- EXERCISE -
Copy exactly the lines that run from the line containing "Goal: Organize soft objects" to the end of the material below, both ends included.

────────────────────

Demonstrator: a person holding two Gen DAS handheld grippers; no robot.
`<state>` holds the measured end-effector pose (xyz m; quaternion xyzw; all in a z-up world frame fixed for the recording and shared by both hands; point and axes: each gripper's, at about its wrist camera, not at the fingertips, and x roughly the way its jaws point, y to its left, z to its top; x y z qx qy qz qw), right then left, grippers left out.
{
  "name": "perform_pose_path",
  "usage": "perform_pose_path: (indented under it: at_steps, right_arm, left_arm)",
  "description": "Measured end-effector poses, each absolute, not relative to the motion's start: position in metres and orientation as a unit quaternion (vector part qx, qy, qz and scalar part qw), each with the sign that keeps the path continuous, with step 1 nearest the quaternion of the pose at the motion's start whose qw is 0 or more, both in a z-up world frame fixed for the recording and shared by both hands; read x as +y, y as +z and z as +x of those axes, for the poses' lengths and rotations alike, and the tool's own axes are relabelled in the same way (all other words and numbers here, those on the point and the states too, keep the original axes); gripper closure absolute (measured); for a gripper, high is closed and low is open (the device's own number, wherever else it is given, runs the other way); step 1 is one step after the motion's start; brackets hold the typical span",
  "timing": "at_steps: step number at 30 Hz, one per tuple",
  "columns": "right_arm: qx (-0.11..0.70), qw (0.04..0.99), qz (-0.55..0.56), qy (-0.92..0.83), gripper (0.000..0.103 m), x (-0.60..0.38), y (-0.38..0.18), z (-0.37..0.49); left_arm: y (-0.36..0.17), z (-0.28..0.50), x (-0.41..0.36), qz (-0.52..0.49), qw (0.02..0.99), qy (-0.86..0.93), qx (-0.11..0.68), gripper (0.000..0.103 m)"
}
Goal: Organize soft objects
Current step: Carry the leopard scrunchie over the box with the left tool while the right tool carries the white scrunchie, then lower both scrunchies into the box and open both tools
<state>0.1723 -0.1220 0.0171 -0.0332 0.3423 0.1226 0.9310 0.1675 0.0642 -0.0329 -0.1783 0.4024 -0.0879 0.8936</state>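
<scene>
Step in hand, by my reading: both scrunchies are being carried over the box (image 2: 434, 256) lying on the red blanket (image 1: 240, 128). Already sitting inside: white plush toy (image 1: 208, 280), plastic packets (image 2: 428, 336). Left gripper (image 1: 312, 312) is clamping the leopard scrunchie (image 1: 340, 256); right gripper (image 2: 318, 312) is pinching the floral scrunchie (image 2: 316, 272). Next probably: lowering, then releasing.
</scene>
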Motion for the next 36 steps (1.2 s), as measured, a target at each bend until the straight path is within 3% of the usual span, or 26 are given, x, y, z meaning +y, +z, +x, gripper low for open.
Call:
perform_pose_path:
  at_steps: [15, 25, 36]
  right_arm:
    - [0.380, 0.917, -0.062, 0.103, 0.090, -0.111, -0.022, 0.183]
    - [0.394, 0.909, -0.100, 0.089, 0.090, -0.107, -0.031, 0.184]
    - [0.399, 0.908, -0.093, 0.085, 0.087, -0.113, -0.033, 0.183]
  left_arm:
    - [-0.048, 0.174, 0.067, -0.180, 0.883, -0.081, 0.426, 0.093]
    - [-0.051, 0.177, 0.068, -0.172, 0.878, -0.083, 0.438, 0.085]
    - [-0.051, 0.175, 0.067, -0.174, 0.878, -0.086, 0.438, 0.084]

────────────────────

- ANSWER FOR THE TASK -
Goal: Organize soft objects
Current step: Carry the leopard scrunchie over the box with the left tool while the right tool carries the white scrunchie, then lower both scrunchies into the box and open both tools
<state>0.1723 -0.1220 0.0171 -0.0332 0.3423 0.1226 0.9310 0.1675 0.0642 -0.0329 -0.1783 0.4024 -0.0879 0.8936</state>
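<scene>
Step in hand, by my reading: both scrunchies are being carried over the box (image 2: 434, 256) lying on the red blanket (image 1: 240, 128). Already sitting inside: white plush toy (image 1: 208, 280), plastic packets (image 2: 428, 336). Left gripper (image 1: 312, 312) is clamping the leopard scrunchie (image 1: 340, 256); right gripper (image 2: 318, 312) is pinching the floral scrunchie (image 2: 316, 272). Next probably: lowering, then releasing.
</scene>
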Motion for the next 36 steps (1.2 s), as measured, a target at each bend until the straight path is within 3% of the usual span, or 26 are given, x, y, z meaning +y, +z, +x, gripper low for open.
Call:
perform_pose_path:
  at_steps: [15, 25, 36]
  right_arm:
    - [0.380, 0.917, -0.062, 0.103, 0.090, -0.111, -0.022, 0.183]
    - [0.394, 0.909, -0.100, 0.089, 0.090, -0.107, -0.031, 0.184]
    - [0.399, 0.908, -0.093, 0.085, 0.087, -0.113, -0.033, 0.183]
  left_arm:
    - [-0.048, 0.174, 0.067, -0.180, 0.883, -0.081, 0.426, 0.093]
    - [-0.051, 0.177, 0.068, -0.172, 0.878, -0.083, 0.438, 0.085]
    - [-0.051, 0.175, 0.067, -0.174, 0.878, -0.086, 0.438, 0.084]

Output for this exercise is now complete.